As the teeth begin to erupt, the kid may experience some soreness of the gum tissue. This may be relieved by massaging the gums with a clean wet cloth, using a teething ring (but not the liquid-filled one), and asking them to chew on a cold apple.

Feeding them with soft, cold foods like yogurt and applesauce also help. If the soreness becomes too uncomfortable, you may give acetaminophen or better yet, consult a dentist.

And contrary to the popularly belief, high fever is not a symptom of teething.

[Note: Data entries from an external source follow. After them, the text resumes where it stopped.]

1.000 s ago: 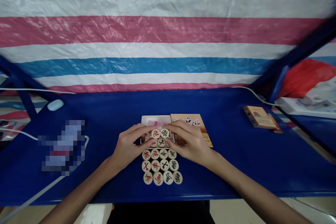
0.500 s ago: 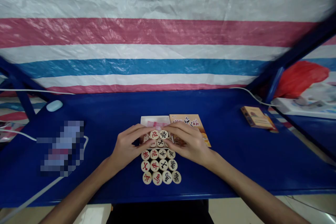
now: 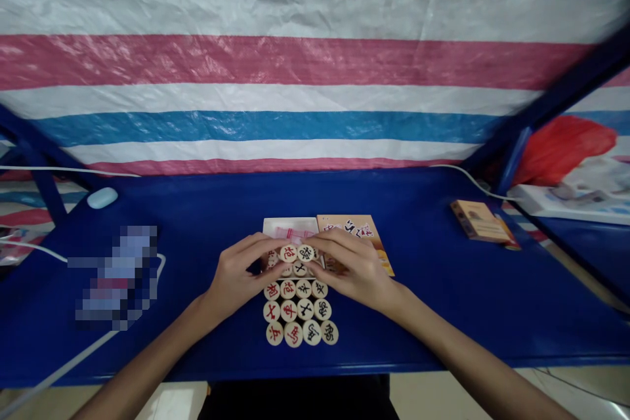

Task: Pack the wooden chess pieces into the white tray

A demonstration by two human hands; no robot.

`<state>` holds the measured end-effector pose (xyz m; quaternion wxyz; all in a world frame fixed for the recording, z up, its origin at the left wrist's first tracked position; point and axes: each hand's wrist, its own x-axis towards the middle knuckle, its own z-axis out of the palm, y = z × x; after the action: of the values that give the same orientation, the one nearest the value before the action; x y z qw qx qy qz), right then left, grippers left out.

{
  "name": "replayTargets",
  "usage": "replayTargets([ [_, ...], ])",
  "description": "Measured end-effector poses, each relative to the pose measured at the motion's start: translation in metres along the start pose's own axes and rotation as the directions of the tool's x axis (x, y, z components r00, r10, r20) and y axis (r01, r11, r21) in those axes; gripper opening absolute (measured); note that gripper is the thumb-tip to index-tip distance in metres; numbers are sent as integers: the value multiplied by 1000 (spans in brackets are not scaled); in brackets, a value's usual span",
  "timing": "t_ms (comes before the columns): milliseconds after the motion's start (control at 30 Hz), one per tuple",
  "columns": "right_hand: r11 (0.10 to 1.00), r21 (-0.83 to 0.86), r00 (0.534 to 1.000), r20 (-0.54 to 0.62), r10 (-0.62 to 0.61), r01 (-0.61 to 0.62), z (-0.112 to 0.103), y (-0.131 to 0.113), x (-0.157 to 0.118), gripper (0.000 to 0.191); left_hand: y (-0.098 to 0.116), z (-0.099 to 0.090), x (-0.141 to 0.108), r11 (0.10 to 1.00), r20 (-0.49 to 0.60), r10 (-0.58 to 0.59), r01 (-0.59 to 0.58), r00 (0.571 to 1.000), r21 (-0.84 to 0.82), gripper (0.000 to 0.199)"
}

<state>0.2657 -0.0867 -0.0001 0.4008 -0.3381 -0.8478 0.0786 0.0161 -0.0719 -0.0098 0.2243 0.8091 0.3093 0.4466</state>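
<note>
My left hand [image 3: 239, 269] pinches a round Chinese chess piece with a red character [image 3: 288, 253] between thumb and fingers. Closed on its neighbour, a piece with a black character [image 3: 306, 252], is my right hand [image 3: 357, 267]. The two pieces sit side by side over a white open box [image 3: 290, 223] that has more pieces and a pink-printed paper or bag in it. Nearer me, rows of pieces [image 3: 296, 310] lie face up, red characters on the left and black on the right. My fingers hide part of the box.
A printed box lid [image 3: 367, 233] lies right of the white box. Farther right is a small cardboard box [image 3: 477, 221]. A white mouse [image 3: 102, 197], a blurred-out object [image 3: 118, 275] and a white cable [image 3: 69, 364] are on the left. Striped sheeting [image 3: 315, 62] hangs behind the blue table [image 3: 207, 200].
Almost nothing differs. Both hands keep their places and still hold the same two pieces; the view has shifted very slightly.
</note>
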Motion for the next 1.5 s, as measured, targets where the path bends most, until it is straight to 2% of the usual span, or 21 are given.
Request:
replayTargets([
  [233, 1000, 22, 1000, 3, 11, -12, 0, -1, 1, 35, 0, 0, 0, 1000, 3, 1, -1, 1000, 6, 33],
  [333, 999, 20, 999, 16, 38, -39, 1, 1, 2, 35, -1, -1, 5, 997, -9, 11, -11, 1000, 82, 31],
  [433, 993, -58, 994, -2, 105, -105, 1, 7, 3, 32, -7, -3, 10, 978, -35, -12, 19, 999, 208, 25],
  [533, 970, -174, 985, 2, 171, -168, 0, 14, 4, 28, -15, -4, 11, 946, -31, -84, 89, 996, 311, 21],
  [700, 937, -293, 974, 60, 219, -193, 1, 18, 6, 28, -24, -4, 6, 878, -33, -174, 170, 984, 448, 21],
  [800, 934, -299, 969, 89, 230, -194, 3, 16, 6, 30, -25, -4, 5, 865, 10, -218, 189, 976, 464, 21],
  [933, 950, -268, 977, 98, 191, -158, 4, 13, 5, 33, -24, -3, 5, 871, 78, -207, 148, 975, 468, 24],
  [1067, 969, -230, 973, 188, 133, -88, 6, 13, 2, 36, -21, -2, 5, 851, 123, -205, 115, 971, 513, 28],
  [1167, 972, -218, 966, 222, 133, -84, 6, 13, 0, 37, -19, -3, 5, 876, 109, -184, 113, 977, 468, 23],
  [1300, 979, -189, 972, 202, 118, -80, 5, 13, 0, 40, -17, -4, 5, 905, 77, -143, 99, 987, 413, 22],
  [1500, 974, -208, 969, 207, 133, -89, 4, 13, -1, 40, -20, -3, 4, 880, 87, -191, 132, 978, 455, 22],
])
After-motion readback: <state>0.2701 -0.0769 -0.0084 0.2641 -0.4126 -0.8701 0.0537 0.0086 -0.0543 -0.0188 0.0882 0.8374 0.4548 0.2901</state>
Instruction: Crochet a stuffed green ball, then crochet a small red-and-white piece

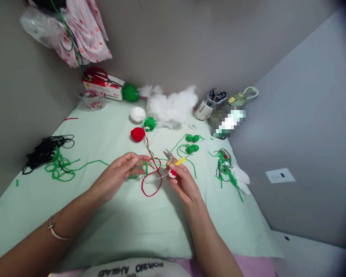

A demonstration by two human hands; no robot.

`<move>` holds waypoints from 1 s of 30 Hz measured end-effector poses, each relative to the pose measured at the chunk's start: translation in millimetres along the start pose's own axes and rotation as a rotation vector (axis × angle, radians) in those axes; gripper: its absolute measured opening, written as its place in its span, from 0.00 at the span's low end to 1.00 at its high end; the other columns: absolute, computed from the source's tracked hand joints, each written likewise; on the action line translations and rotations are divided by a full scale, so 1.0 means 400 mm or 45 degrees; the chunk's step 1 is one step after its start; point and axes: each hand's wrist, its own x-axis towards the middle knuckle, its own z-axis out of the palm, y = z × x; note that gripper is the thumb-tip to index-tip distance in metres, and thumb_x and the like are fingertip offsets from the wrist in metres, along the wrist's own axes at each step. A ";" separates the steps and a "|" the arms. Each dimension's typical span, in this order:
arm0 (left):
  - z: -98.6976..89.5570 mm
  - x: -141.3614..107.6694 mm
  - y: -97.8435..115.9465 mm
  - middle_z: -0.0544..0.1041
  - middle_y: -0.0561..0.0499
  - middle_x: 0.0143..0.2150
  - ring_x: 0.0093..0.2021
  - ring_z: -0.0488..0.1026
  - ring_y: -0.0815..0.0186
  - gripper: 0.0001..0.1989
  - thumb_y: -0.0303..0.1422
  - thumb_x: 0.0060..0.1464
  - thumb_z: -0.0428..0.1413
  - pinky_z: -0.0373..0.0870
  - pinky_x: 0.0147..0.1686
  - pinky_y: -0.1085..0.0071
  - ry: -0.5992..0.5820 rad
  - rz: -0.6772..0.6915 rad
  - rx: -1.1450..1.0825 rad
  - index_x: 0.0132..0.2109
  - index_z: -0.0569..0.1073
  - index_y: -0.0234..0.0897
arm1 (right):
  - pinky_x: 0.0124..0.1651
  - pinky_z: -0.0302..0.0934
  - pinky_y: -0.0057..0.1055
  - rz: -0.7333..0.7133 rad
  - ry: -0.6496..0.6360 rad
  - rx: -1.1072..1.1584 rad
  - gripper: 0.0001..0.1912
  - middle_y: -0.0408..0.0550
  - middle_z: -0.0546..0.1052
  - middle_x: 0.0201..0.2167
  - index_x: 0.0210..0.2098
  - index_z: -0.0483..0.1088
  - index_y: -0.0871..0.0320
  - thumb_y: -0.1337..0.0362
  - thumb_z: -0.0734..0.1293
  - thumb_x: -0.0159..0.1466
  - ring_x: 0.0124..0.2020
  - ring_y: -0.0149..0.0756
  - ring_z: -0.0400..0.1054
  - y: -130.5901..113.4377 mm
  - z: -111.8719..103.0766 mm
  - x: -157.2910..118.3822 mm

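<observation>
My right hand pinches a small red and white crocheted piece together with a yellow-handled hook. Green yarn runs over the fingers of my left hand, which are closed around it, and stretches across to my right hand. Between the hands, red yarn lies in loops on the cloth, with white strands beside it. Small scissors rest just beyond my right hand. Small green crocheted balls with loose tails lie further back on the right.
Red, white and green yarn balls sit behind the hands, before white stuffing. Black yarn lies left, green scraps right. A pen cup, plastic tub and box stand near the walls.
</observation>
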 end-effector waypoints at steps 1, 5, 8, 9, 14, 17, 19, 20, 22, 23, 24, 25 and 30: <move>0.009 0.000 0.001 0.80 0.44 0.54 0.45 0.79 0.63 0.14 0.43 0.65 0.58 0.74 0.44 0.67 -0.013 -0.013 -0.059 0.39 0.72 0.36 | 0.16 0.50 0.14 0.002 -0.002 -0.002 0.12 0.38 0.67 0.20 0.30 0.79 0.65 0.68 0.80 0.47 0.20 0.19 0.56 0.001 0.000 0.000; 0.038 0.001 -0.001 0.79 0.50 0.30 0.28 0.75 0.67 0.13 0.42 0.66 0.55 0.69 0.29 0.73 -0.057 -0.015 -0.091 0.40 0.70 0.37 | 0.16 0.51 0.14 -0.003 -0.004 0.001 0.12 0.37 0.68 0.20 0.29 0.79 0.65 0.68 0.81 0.47 0.20 0.19 0.57 0.001 0.000 -0.001; 0.041 0.003 -0.010 0.72 0.56 0.20 0.22 0.69 0.71 0.14 0.44 0.68 0.53 0.64 0.25 0.75 -0.069 -0.005 -0.029 0.39 0.70 0.37 | 0.16 0.51 0.14 -0.015 -0.001 0.011 0.13 0.38 0.70 0.21 0.29 0.79 0.65 0.69 0.81 0.46 0.20 0.19 0.58 -0.005 0.001 -0.002; 0.039 0.004 -0.013 0.72 0.56 0.21 0.22 0.68 0.71 0.14 0.43 0.67 0.55 0.64 0.25 0.76 -0.078 -0.010 -0.022 0.39 0.69 0.37 | 0.16 0.51 0.14 -0.017 0.000 0.013 0.13 0.38 0.70 0.22 0.29 0.79 0.64 0.69 0.81 0.46 0.20 0.19 0.58 -0.006 0.001 -0.002; 0.036 0.012 -0.029 0.77 0.55 0.40 0.28 0.70 0.76 0.18 0.33 0.53 0.68 0.67 0.28 0.76 -0.143 -0.011 -0.050 0.35 0.64 0.38 | 0.16 0.51 0.14 -0.019 -0.013 0.014 0.12 0.37 0.69 0.20 0.29 0.79 0.63 0.69 0.81 0.46 0.18 0.18 0.55 -0.008 0.008 -0.006; 0.038 0.017 -0.040 0.76 0.56 0.39 0.29 0.70 0.76 0.18 0.31 0.52 0.69 0.67 0.29 0.77 -0.165 -0.021 -0.028 0.37 0.64 0.38 | 0.15 0.51 0.14 -0.019 -0.024 0.006 0.12 0.36 0.68 0.19 0.28 0.79 0.64 0.68 0.81 0.46 0.18 0.17 0.53 -0.006 0.010 -0.008; 0.038 0.020 -0.048 0.75 0.56 0.38 0.30 0.71 0.75 0.17 0.32 0.52 0.69 0.68 0.30 0.76 -0.177 -0.018 0.006 0.39 0.67 0.38 | 0.15 0.51 0.13 -0.022 -0.024 0.003 0.12 0.36 0.68 0.19 0.28 0.79 0.64 0.68 0.81 0.46 0.18 0.17 0.54 -0.007 0.010 -0.009; 0.036 0.021 -0.051 0.75 0.56 0.37 0.31 0.71 0.74 0.17 0.32 0.52 0.69 0.68 0.31 0.76 -0.185 -0.018 0.028 0.40 0.68 0.38 | 0.16 0.51 0.13 -0.023 -0.020 0.005 0.13 0.36 0.69 0.20 0.28 0.79 0.64 0.68 0.81 0.46 0.18 0.17 0.55 -0.008 0.009 -0.009; 0.032 0.023 -0.057 0.75 0.55 0.37 0.32 0.72 0.73 0.16 0.33 0.53 0.68 0.69 0.33 0.74 -0.186 -0.020 0.079 0.42 0.69 0.37 | 0.16 0.52 0.13 -0.020 -0.006 0.013 0.13 0.37 0.70 0.21 0.29 0.79 0.64 0.68 0.82 0.45 0.19 0.17 0.57 -0.010 0.007 -0.009; 0.030 0.024 -0.060 0.76 0.55 0.37 0.33 0.72 0.72 0.16 0.33 0.53 0.68 0.69 0.33 0.74 -0.181 -0.024 0.105 0.43 0.69 0.38 | 0.16 0.53 0.13 -0.017 0.001 0.017 0.13 0.38 0.71 0.21 0.29 0.79 0.65 0.69 0.82 0.45 0.19 0.17 0.57 -0.011 0.006 -0.010; 0.029 0.024 -0.062 0.76 0.54 0.37 0.33 0.72 0.71 0.16 0.34 0.53 0.68 0.69 0.34 0.73 -0.176 -0.028 0.130 0.44 0.70 0.38 | 0.16 0.53 0.13 -0.015 0.006 0.020 0.14 0.38 0.71 0.22 0.29 0.79 0.65 0.69 0.82 0.45 0.19 0.17 0.58 -0.012 0.006 -0.010; 0.028 0.024 -0.063 0.76 0.54 0.37 0.34 0.72 0.71 0.17 0.34 0.53 0.67 0.69 0.35 0.73 -0.178 -0.033 0.153 0.46 0.70 0.38 | 0.16 0.53 0.13 -0.013 0.011 0.022 0.14 0.38 0.72 0.22 0.29 0.79 0.65 0.69 0.82 0.45 0.19 0.17 0.58 -0.013 0.005 -0.010; 0.032 0.027 -0.073 0.73 0.56 0.35 0.32 0.69 0.70 0.21 0.36 0.50 0.68 0.67 0.35 0.71 -0.223 -0.027 0.267 0.51 0.74 0.39 | 0.16 0.52 0.13 -0.026 0.005 0.016 0.13 0.37 0.71 0.22 0.30 0.78 0.64 0.69 0.81 0.46 0.19 0.17 0.58 -0.016 0.003 -0.009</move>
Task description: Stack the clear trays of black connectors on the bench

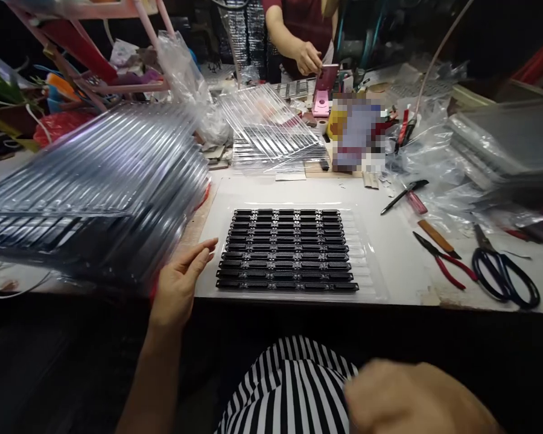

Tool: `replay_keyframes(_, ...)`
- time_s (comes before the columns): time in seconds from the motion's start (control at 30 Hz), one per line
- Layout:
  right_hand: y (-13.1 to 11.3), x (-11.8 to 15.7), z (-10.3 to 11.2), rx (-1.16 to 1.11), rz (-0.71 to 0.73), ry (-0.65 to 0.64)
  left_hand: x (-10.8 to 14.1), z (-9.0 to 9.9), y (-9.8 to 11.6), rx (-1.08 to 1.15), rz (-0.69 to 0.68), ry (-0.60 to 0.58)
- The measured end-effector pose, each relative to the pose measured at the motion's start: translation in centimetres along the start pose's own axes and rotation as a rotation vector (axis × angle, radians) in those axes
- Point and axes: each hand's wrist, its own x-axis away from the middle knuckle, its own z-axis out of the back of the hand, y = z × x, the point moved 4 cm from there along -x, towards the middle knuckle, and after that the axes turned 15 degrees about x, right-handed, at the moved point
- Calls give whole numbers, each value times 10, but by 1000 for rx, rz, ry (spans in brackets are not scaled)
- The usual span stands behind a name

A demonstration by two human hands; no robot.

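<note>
In the head view, a clear ridged plastic tray lies flat on the white tabletop. Rows of long black connector-like strips fill most of it, leaving bare ridges at its right side. My left hand is just left of the tray, index finger and thumb stretched towards its edge. I see nothing between those fingers, and whether they touch the tray I cannot tell. My right hand is low at the front right, off the table and smeared by motion, so its fingers cannot be made out.
A tall stack of ridged plastic trays stands at the left. Pliers, scissors and a black pen lie at the right. More clear trays sit behind. Across the table, a person's hand touches a phone.
</note>
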Motion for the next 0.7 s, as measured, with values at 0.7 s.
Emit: replay_keyframes(0.7, 107, 7, 63, 1168, -771, 658, -6, -6, -30, -429, -102, -19)
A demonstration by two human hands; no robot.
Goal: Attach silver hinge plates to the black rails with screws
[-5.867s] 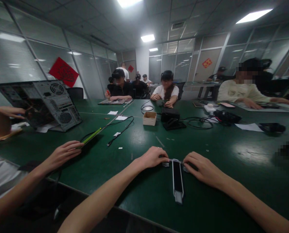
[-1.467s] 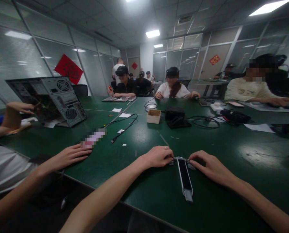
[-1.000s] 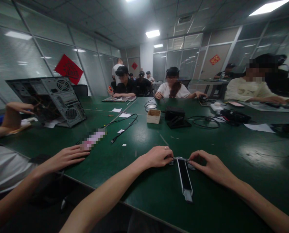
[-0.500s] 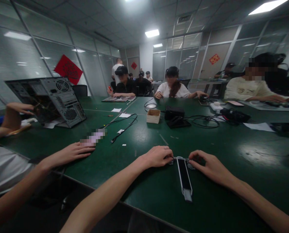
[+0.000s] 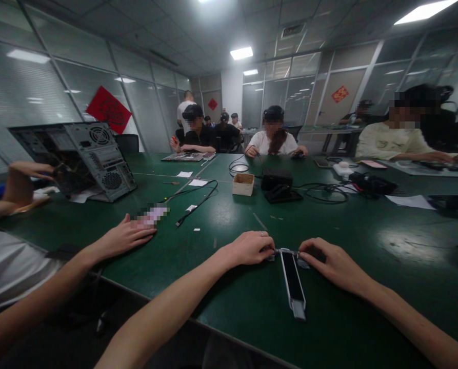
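Note:
A long, narrow device [image 5: 293, 279] lies on the green table, with a black face, a pale frame and a grey tab at its near end. A thin crossbar spans its far end, with small clear-looking pieces at both sides. My left hand [image 5: 252, 247], a ring on one finger, pinches the crossbar's left end. At the right end, the thumb and fingertips of my right hand [image 5: 323, 257] are closed on the bar. The fingers partly hide both ends, and the device's exact kind cannot be made out.
To my left, a neighbour's hand [image 5: 131, 238] rests by a blurred pinkish item [image 5: 150, 216]. Beyond stand an open computer case [image 5: 109, 164], a black cable [image 5: 196, 202], a small box [image 5: 243, 185] and a black device [image 5: 277, 179]. Other people sit around the table.
My hands and the device stay almost still. The neighbour's hand on the left has shifted slightly forward and right. Across the table, a person's hand has drawn in toward the body.

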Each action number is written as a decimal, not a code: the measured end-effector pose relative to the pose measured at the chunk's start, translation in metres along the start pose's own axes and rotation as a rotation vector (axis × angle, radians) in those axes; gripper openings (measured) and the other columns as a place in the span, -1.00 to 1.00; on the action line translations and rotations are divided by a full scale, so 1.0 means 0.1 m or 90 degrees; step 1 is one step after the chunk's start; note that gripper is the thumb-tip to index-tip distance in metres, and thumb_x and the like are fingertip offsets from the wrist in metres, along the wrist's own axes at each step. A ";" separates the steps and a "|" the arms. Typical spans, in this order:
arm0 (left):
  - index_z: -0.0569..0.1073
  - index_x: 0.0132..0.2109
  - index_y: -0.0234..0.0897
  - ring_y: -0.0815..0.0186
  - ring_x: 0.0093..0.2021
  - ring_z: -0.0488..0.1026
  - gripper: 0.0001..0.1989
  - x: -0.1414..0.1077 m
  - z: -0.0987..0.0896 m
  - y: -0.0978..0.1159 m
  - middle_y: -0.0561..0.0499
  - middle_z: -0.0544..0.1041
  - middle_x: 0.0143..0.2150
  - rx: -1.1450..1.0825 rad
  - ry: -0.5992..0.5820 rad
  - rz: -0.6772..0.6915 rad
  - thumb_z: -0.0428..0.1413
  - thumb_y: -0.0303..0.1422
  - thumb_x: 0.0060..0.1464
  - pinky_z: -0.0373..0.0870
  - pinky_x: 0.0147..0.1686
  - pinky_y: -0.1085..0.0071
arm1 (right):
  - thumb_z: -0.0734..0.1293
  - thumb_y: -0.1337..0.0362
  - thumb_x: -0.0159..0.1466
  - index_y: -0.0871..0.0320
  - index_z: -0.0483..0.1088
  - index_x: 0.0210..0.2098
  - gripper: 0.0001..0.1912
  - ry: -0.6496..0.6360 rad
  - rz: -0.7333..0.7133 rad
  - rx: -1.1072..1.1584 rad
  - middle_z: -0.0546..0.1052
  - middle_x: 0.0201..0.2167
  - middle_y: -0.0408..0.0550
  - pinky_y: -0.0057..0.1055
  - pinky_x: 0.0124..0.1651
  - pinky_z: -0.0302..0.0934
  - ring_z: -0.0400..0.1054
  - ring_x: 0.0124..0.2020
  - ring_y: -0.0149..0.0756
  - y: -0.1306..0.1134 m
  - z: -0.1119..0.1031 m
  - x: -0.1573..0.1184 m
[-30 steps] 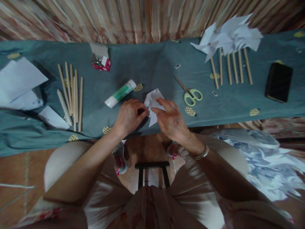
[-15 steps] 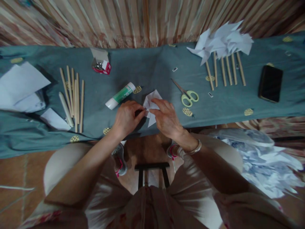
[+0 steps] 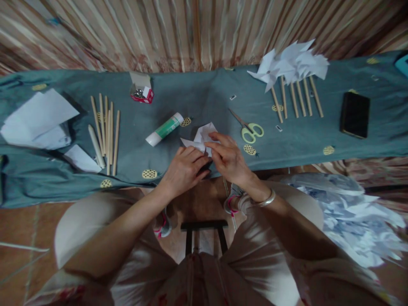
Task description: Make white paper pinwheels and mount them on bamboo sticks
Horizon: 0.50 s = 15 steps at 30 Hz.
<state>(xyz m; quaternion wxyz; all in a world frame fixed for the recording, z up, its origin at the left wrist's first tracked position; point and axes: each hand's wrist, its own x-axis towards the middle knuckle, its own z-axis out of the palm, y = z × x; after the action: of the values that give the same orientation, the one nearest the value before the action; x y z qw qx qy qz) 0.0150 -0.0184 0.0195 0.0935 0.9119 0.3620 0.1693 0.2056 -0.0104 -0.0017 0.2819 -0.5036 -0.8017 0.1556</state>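
A white paper pinwheel (image 3: 203, 133) with folded blades is between my two hands, near the front edge of the cloth-covered table. My left hand (image 3: 186, 166) is closed on its lower left side, fingers bent over the paper. With thumb and fingers my right hand (image 3: 228, 155) presses the pinwheel near its middle from the right. My fingers hide the lower part of the paper. Just beyond my left hand lies a white and green glue stick (image 3: 165, 129). Scissors (image 3: 248, 127) with light green handles rest beyond my right hand.
Several wooden sticks (image 3: 110, 134) and a stack of white paper (image 3: 38, 119) lie at the left. A small red box (image 3: 142, 94) stands open at the back. Finished pinwheels (image 3: 291, 66) on sticks and a black phone (image 3: 355, 114) are at the right. A bag of paper (image 3: 353, 221) sits below.
My left hand has moved slightly right and toward me, below the pinwheel. The pinwheel has turned, and a pointed blade now shows at its left. The view has shifted a little.
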 end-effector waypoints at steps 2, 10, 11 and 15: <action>0.52 -0.05 -0.32 0.11 -0.11 0.40 -0.78 -0.01 0.02 0.01 -0.13 0.57 -0.14 0.015 0.003 0.007 0.12 -0.31 0.24 0.24 -0.18 0.20 | 0.12 0.41 0.33 0.13 0.46 0.05 -0.60 0.023 0.016 -0.002 0.44 0.16 0.10 -0.03 0.19 0.24 0.30 0.18 -0.06 0.04 -0.02 0.02; 0.54 -0.08 -0.26 0.13 -0.12 0.43 -0.80 -0.01 -0.02 -0.02 -0.12 0.58 -0.16 0.013 0.016 -0.021 0.07 -0.30 0.27 0.29 -0.18 0.20 | 0.14 0.36 0.33 0.17 0.45 0.07 -0.61 0.049 0.050 -0.048 0.47 0.12 0.15 0.04 0.26 0.21 0.34 0.14 0.00 0.18 -0.05 0.06; 0.54 -0.08 -0.24 0.13 -0.12 0.43 -0.79 -0.02 -0.04 -0.04 -0.11 0.58 -0.16 0.006 0.027 -0.036 0.06 -0.28 0.28 0.30 -0.17 0.20 | 0.14 0.36 0.33 0.18 0.45 0.07 -0.61 0.054 0.049 -0.048 0.47 0.12 0.16 0.04 0.25 0.22 0.34 0.14 0.01 0.18 -0.05 0.06; 0.52 -0.01 -0.19 0.12 -0.04 0.44 -0.77 -0.04 -0.09 -0.20 -0.09 0.56 -0.08 -0.043 0.088 -0.140 0.07 -0.27 0.26 0.37 -0.04 0.16 | 0.16 0.36 0.32 0.15 0.46 0.04 -0.62 0.078 0.028 -0.045 0.51 0.09 0.12 0.03 0.22 0.26 0.38 0.10 -0.02 0.18 -0.04 0.04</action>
<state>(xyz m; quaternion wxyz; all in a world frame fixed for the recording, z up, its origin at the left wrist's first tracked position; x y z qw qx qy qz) -0.0036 -0.0059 0.0216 0.1168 0.8492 0.4595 0.2323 0.2194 0.0010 -0.0073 0.3089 -0.5391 -0.7769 0.1021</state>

So if your kid experience persistent high fever, consult his/her pediatrician immediately.

At-Home Oral Health Care:

Good oral hygiene should be practiced even before teething begins.

It is recommended for parents that as soon as the kid is born, the gum tissue should be wiped with a clean wet cloth every after feeding to prevent build-up of bacteria.

Then, as the baby teeth starts to erupt one by one and the kid gets old enough, toothbrushing may be instituted.

At first, you will have to guide them until they can brush by themselves – at about age 7 or 8.

Brushing should be done twice a day for approximately two minutes long, paying attention especially to the molar teeth where decay often develops.

Flossing is also advised to prevent tooth decay in-between teeth. This should be done once the teeth begin to touch each other.

Professional Oral Health Care:

Aside from at-home care, you should also take your kid to the dentist regularly as soon as the first baby tooth erupts or at age 1 – whichever comes first.

Even without tooth decay or other dental problems, dental visits are important for consultation and patient education as well as for availing preventive treatments such as cleaning, sealants, and topical fluoride application.

Fluoride treatment on regular intervals may be necessary to make the teeth stronger and more resistant to tooth decay.

Parents have an important role in their kid’s dental health. They should teach their kids the importance of oral hygiene as early as possible.

And would be the best way to do that than to lead by example; demonstrate to your kid how it should be done while also repeatedly emphasizing how oral health affects general health and overall quality of life.